The path we all take


A composite. The main photograph's from No. 2 Line in April 2011.

Over to you.


All content © 2012 Pete McGregor

10 comments:

Aputsiaq said...

This photo is the most wonderful one I've seen for years! I wish I could, so to speak, go into this amazing photo and take a long, long walk in this peaceful landscape. Just beautiful!!

Barbara Butler McCoy said...

I do not say this lightly: this is hauntingly gorgeous. This new branch you seem to be following is wonderful, exciting. The presence of the sheep herder is poignant, one reason being that my father-in-law raised sheep for a time on a farm in Virginia, near Charlottesville, the home of Mr. Jefferson's university.

Zhoen said...

Ghosts in the landscape.

leonie said...

I want to be there. Right now.

Relatively Retiring said...

I see this as an Old Master portrait of a landscape, in the tradition of the finest landscape artists.

pohanginapete said...

Aputsiaq, thank you! :^)

Barbara, thank you. I'd like to think these photographs — if they can be called that (compositions might be a better term?) — encourage viewers to wonder. I won't be abandoning the more literal style, just trying to push myself a little harder.

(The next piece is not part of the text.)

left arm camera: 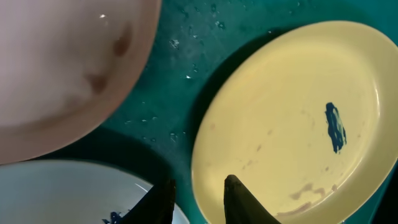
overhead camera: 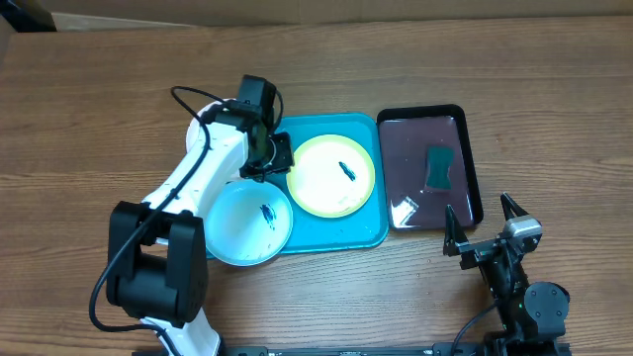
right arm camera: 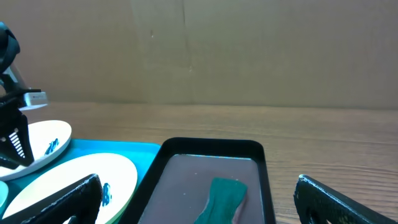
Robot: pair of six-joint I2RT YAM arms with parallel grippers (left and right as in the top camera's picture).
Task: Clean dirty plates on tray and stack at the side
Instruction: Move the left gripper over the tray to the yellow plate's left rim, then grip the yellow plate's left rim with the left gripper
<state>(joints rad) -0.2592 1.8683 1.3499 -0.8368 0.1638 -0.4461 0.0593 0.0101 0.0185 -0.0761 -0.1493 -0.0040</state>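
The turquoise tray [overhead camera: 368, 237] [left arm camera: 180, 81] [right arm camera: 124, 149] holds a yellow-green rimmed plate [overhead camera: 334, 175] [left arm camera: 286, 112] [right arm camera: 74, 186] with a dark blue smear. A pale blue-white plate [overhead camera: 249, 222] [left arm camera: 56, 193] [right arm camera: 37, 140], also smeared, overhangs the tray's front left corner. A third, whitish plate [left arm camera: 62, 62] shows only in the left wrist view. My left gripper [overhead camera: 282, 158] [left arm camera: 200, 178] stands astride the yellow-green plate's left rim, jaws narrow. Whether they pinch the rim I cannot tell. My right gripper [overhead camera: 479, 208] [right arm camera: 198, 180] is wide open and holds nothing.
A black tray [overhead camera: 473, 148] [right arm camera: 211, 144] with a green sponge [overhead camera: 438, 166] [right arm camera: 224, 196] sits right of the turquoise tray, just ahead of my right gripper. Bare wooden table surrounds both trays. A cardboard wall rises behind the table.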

Zhoen, they're there, everywhere, in some sense.

Leonie, I'm sure you familiar with this kind of landscape. I find this kind of farmland far preferable to the easy, boring flat-land farms.

RR, thank you. Not sure I qualify for the 'Old Master' label, though ;^)

Anonymous said...

It's a magical place you've created. A fascinating work of art. I'd like to see more of these:-) Maureen

Relatively Retiring said...

Apologies, but Young Master really doesn't have the same sort of clout.

Zhoen said...

One day, you will haunt this landscape.

pohanginapete said...

Thank you, Maureen. A few more coming up.

RR, I guess you're right! It's not just the adjective, though...

Zhoen, I find that a fascinating thought, in the same way that I sometimes think of people, birds, and other things I've photographed — those who might by now have long gone but still live on in the photographs.